I don’t know about that. Though I do know not much tends to happen or change here. People in this part of Maine, the interior, like to stay put, plant themselves in. That’s what mom says. And I think it’s pretty much true.
After the first meeting with the guidance counselor I wrote down all those good things she said in my diary that night, even though it felt a little wrong, self-indulgent. When I was in her office and she was going on with it all, praising me basically, something warm shot up through me light and good like sunshine. It almost hurt my face not to smile. It was like I was trying to hold back the leash of a very strong and excitable dog.

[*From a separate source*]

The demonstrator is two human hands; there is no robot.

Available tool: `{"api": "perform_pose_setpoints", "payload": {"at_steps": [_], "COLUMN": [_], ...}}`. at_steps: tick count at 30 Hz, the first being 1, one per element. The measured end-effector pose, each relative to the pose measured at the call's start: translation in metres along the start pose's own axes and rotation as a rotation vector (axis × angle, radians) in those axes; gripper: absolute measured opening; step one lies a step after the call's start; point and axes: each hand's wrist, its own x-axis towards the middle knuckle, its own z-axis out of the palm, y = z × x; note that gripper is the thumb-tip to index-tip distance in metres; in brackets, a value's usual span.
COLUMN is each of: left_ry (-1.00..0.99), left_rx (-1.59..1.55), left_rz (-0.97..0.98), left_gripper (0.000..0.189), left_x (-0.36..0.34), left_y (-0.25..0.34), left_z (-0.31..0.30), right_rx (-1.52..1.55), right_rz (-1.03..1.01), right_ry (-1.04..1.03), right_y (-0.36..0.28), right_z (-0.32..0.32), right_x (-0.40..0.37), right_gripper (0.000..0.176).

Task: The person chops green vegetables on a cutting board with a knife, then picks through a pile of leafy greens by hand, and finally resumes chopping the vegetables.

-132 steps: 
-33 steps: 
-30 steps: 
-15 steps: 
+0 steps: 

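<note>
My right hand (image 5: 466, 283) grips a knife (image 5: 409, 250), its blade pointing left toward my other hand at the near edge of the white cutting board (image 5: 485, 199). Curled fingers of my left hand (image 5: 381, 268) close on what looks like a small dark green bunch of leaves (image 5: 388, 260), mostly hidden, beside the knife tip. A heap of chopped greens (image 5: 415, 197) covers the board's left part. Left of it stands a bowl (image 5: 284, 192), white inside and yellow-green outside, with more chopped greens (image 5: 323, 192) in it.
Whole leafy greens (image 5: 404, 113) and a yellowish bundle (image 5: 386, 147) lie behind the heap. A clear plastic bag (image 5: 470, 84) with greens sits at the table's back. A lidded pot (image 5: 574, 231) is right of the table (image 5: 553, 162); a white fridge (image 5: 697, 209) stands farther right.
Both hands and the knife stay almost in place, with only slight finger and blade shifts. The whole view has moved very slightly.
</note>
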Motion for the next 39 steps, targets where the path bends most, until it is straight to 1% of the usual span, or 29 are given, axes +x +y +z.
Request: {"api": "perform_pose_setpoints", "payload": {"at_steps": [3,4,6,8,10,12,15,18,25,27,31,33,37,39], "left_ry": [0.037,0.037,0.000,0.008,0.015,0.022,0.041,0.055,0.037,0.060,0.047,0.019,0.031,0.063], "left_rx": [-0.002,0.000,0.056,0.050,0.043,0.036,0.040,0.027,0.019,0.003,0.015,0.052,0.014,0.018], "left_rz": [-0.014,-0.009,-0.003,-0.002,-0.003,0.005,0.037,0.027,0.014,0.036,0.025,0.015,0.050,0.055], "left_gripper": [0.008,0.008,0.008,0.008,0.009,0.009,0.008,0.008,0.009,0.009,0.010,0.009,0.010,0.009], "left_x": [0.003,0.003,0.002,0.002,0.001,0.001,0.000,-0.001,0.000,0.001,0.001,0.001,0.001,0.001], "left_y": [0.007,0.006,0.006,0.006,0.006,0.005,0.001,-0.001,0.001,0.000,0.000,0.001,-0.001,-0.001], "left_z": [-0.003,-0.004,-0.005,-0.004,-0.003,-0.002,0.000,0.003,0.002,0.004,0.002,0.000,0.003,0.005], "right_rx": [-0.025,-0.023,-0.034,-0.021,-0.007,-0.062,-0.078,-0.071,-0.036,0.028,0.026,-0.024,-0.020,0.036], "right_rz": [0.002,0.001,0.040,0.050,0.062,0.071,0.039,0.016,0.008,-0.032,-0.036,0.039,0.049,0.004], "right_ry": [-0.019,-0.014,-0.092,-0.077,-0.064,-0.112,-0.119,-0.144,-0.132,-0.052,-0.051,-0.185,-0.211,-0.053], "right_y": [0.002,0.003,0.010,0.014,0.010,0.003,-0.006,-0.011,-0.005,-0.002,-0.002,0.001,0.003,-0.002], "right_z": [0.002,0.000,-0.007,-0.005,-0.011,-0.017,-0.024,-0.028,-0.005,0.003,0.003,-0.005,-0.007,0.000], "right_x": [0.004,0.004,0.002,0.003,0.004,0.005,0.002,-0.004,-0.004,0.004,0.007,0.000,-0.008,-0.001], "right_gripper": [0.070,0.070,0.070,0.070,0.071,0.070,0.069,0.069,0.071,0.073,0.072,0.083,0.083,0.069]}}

She asked me if I wanted to go to school in state or out of state. She said out of state is more expensive but she could nearly guarantee I’d get a full ride. She kept saying that, a full ride. The more she said it the more I enjoyed hearing it. As if soon I would be buckling up, getting ready to take a long trip to the moon or to sail around the world. I was about to go on a full ride.
She told me not to think too much about money, that we could sort through that later. For now she just wanted me to narrow in on what sort of college I’d like to attend. Big or small. Urban or rural. That sort of thing. The guidance counselor made it all seem so easy. I could tell her what I liked and what I didn’t like and then she could just put me there. As if what I like is the only thing that matters in the world.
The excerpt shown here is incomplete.